So You’ve Lost Her is a medium rocker while the Fun of it is a fast neo-rockabilly with breaks later covered by French band the Happy Drivers on their debut album and the Trip is Worth th eprice of the album alone. This fast modern rockabilly number (with a dash of psychobilly) is a modern masterpiece.

Dave Phillips – The Best Of

Rockhouse records ROCKCD8603
Tainted love -’56 Boys – Wild youth – She will come back – Love me – On the move – It was free – The trip – Every walk of life – I saw her standing there – Sunshine girl – So now you lost her – The fun of it – Brand new beat – I’m gonna die – I’m driving home – Boogie up roar – Pink thunderbird – Cat man

If you don’t have any of the solo albums of Dave Phillips or the Blue Cats (which is, in my opinion, a shame), you should definitely acquire this best-of album.
It covers the “Rockhouse years” of the fame double-bassist, with songs from the first Blue Cats album, the studio recordings (including the hit Tainted Love) and two live songs lifted from the Live at the Rockhouse compilation album.
It also shows that Phillips always had the best musicians to back him, Rob Tyler on drums and aces like Mark Harman, Paul Gaskin and Mick Malone on guitar.

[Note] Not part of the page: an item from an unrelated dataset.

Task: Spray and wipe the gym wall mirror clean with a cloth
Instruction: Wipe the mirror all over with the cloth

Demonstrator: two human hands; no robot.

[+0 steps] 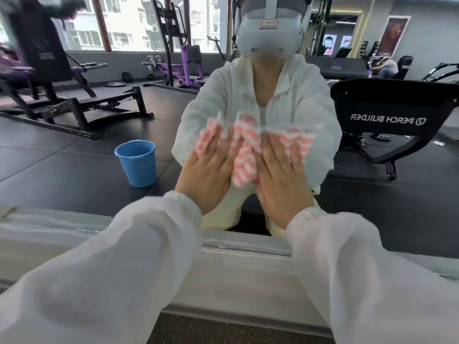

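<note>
The wall mirror [74,157] fills the upper view and reflects the gym and me in a white jacket. A pink-and-white striped cloth [244,155] is spread against the glass low down, just above the mirror's bottom edge. My left hand [207,170] presses flat on the cloth's left part with straight fingers. My right hand [280,175] presses flat on its right part in the same way. The cloth bunches up between the two hands. No spray bottle is in view.
A grey ledge [62,232] runs under the mirror, with dark floor [223,328] below it. Reflected in the glass are a blue bucket [136,163] on the black mat, weight benches at left, and a black padded machine [397,120] at right.
</note>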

Dave Phillips – Understatements

Kix 4 U Records ‎– 4U 3334
Rescue – Desert Town – Every Walk Of Life – Next Stop – Night Life – Paradise For The Children – The Trip – Room At The Top – Sunshine Girl – I Saw Her Standing There – Dancing Shoes – The Fun Of It!

Following the success of Tainted Love, Bert Rockhuizen of Rockhouse/Kix4U pushed Dave Phillips to add even more modern elements on Understatements.
Hence, despite having good melodies, most of the album is made of pop/new wave-influenced music with a modern production that has little if nothing in common with Rockabilly.
Nevertheless, a bunch of great self-penned Neo-Rockabilly numbers (The Trip, The Fun of it, and the Beatles influenced Next Stop) and two good rocking covers of the Beatles’ I Saw Her Standing There and Buzz & the Flyers’Every Walk of Life, save half of the platter.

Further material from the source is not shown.